Judson Harmon was a Cincinnati lawyer and former United States Attorney General (1895-97 in the Grover Cleveland Administration) when Sheriff Joseph Shipp asked him to represent him in his criminal contempt trial. Harmon first challenged the Supreme Court's jurisdiction to try Shipp. He argued that the Johnson case did not involve "a real question of constitutional rights" and therefore the Court's stay of execution was improper and his client could not be tried for contempt. Harmon told the justices that the juror's "tear his heart out" remark was harmless error and, besides, the defense did not make a timely objection. "If an order be made without jurisdiction," Harmon concluded, "there can be no punishment for contempt." Harmon also contended that Johnson, having failed to raise federal constitutional issues in the state courts, ought to be precluded from raising those issues later in a federal court. The Supreme Court rejected Harmon's arguments and found that it had jurisdiction to proceed with the trial.
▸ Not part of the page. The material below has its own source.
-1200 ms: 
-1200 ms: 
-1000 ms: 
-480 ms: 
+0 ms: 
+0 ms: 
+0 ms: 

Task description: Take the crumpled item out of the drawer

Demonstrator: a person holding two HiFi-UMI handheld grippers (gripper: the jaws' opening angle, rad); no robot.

Harmon, along with Lewis Shepherd and Robert Pritchard, developed the legal strategies that guided the defense in the evidentiary phase of the trial in Chattanooga. On March 3, 1908 in the Supreme Court, Harmon presented a two-hour closing argument for Shipp. He told the justices that "the testimony shows that Sheriff Shipp did not conspire, aid, or abet the lynchers and did not fail to take proper precautions to guard [Johnson]." He conceded that "it is possible that Captain Shipp acted with poor judgment" and "should have had the jail guarded," but that his failure in these respects was no crime. Shipp, he said, was a "truthful, law-abiding, honorable gentleman." The Court again disagreed.
In the fall of 1908, Harmon was elected Governor of Ohio. He was re-elected in 1910, defeating Warren G. Harding.